Уже в те далекие времена Лео пытался жить будущим, перетасовка прошлого бередила душу и заводила в тупик. У человека нет возможности перематывать нить времени в обратную сторону и обращать в небыль свершенное. В те времена, возможно, каждый второй хотел бы умчаться назад в предвоенные дни, чтобы немного собраться с духом и, обретя миг спокойствия, отправиться затем более зрелым и здравым сквозь грязь и огонь предначертанной дорогой.
На том осеннем шоссе, когда утро все медлило выходить из-за горизонта и дрожавший от холода Лео крючился на водительском сиденье, перед ним вновь и вновь возникала одна и та же картина: туман и темнота разом рассеиваются — и на суку хилой, вросшей в мох сосенки болтается тело Вильмута. Картина была удивительно ясной, как бы в раме, словно бы кто нарисовал ее острым и твердым карандашом. Лео отчетливо видел сапоги на вяло повисших ногах Вильмута, подметки были подбиты двумя рядами светлых шпилек. Те же галифе, Вильмут еще жаловался, что дерюжная материя дерет тело. Купленная на толкучке поношенная кожанка, видно, еще до войны кого-то грела и на плечах повытерлась.
Лео нащупал во сне свою кепку, хотелось обнажить перед другом голову.
«Я бы помог тебе!» — безмолвно крикнул Лео и проснулся.
Он выбрался из кабины, слава богу, рассветало. Ледяной воздух влился в легкие, пробирала дрожь, Лео засунул окоченевшие руки глубоко в карманы. Обошел вокруг машины, стукнул сапогом по скату и, поскользнувшись на обледенелой дороге, грохнулся на спину. Поднявшись, потер горевшие огнем локти и вдруг ужасно обозлился.
Охваченный до этого страхом, он теперь стремительно сошел с дороги, перепрыгивая с одной пружинившей кочки на другую, и стал оглядываться по сторонам.

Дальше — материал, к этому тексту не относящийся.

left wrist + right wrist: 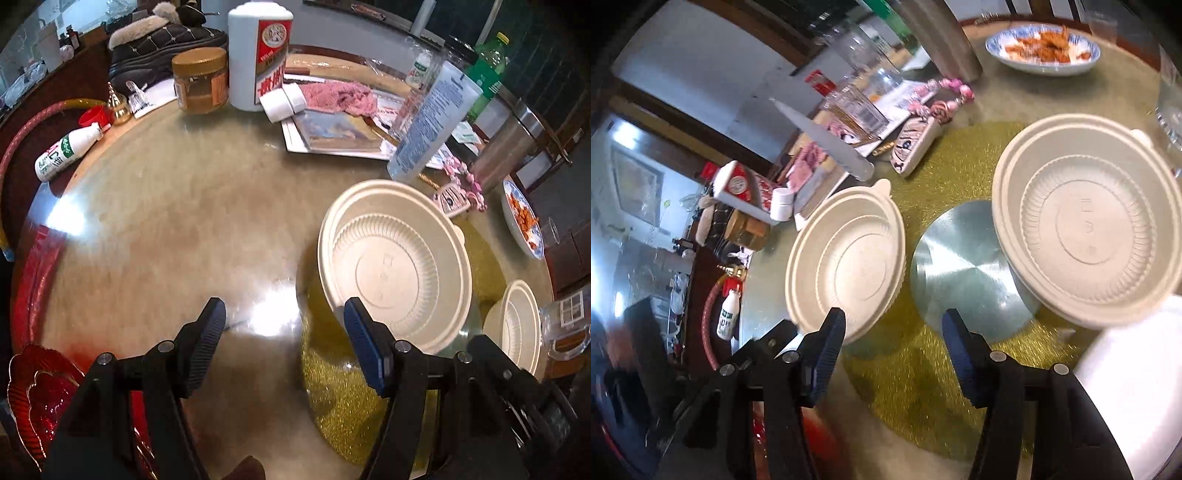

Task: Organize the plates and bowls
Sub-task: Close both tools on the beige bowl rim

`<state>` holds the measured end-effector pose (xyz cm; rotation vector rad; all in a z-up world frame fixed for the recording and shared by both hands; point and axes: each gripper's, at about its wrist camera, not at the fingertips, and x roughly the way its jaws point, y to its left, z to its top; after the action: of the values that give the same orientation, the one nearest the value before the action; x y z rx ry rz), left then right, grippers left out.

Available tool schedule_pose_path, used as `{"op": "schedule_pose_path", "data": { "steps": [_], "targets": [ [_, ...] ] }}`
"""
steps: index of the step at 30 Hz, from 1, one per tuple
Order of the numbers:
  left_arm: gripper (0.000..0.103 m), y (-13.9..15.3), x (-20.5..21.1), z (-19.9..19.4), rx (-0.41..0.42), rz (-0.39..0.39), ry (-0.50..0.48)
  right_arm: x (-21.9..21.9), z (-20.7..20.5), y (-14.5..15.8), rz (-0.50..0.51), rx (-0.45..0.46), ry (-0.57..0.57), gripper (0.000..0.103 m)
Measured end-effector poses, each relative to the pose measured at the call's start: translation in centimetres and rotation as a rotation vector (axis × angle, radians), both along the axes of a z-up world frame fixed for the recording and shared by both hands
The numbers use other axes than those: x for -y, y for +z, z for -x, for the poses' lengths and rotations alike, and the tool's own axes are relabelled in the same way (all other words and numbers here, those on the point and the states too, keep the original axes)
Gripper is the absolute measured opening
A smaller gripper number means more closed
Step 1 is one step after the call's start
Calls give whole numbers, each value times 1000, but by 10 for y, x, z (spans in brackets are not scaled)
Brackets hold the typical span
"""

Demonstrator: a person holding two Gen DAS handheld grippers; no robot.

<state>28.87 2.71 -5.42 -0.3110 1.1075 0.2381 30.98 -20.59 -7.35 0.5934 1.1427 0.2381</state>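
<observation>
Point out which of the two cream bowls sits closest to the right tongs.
The left cream bowl, its near rim just beyond the right tongs. The other cream bowl sits farther right, overlapping the silver disc.

Two cream disposable bowls are sitting upright and empty on the gold glitter mat (916, 387). The left bowl (849, 266) is resting near the mat's left edge. The right bowl (1086, 221), seemingly nested in another, is overlapping the mat's silver centre disc (960, 266), apart from the first.
</observation>
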Motion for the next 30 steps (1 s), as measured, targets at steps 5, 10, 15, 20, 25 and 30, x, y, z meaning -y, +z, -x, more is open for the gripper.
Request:
{"op": "schedule_pose_path", "data": {
  "steps": [5,10,15,20,25,30],
  "targets": [
    [66,-6,2,-11,-4,-5,13,-4,-16,-9,2,-12,-21,48],
    [66,-14,4,-17,-11,-16,23,-9,-26,-16,13,-26,-32,28],
    [64,-19,8,-18,-16,-31,19,-11,-28,-18,11,-22,-27,21],
    [33,-20,16,-18,-30,-46,-8,-19,-25,-16,8,-12,-8,11],
    [19,-18,19,-9,-25,-62,-33,-22,-15,-14,11,-4,7,10],
    [13,-19,17,1,-29,-42,-48,-21,-2,-12,13,2,15,10]
  ]
}}
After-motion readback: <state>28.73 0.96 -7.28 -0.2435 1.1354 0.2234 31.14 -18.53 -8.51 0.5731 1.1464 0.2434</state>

Полог тумана был накинут на все болото, верхушки чахлых сосен словно бы плыли в воздухе, земля в нескольких шагах утопала в молоке. Подернутые изморозью травинки шуршали, под кочками, утыканными ледяными иглами, хлюпала вода — а что, если Вильмут угодил в какую-нибудь яму.
Постепенно злость улеглась, успокоившись, Лео поискал ногами более твердую почву, перепрыгнул через ржавую полоску воды и обломил себе для опоры сухой сук. Чем дальше от шоссе, тем гуще становился туман и тем призрачнее все вокруг.
Лео едва не столкнулся с Вильмутом. Пыхтевший Вильмут тащил на загорбке овцу.
— Несчастная скотина! — сплюнул он. — Мужики слабо связали ноги. Когда машина сползла в канаву, она и высвободилась. Полночи на нее положил.
Эта болотная история обсуждалась потом не раз. Вильмут любил вспоминать ту ночь. О том, как он заблудился в темноте, наощупь ломая ветки, сложил из них себе сухое сиденье; чтобы разжечь костер, не было спичек. Под утро овца сама пришла к нему, пресытилась свободой и стала искать человека. Когда постаревший Вильмут вспоминал об этом, глаза его увлажнялись. В тот раз, везя в кузове овцу, Вильмут преследовал лишь интересы желудка, баранина ему очень даже нравилась. Удивительно, но потом Вильмут уже не помнил, то ли он в городе засолил мясо, то ли сбыл овцу живьем.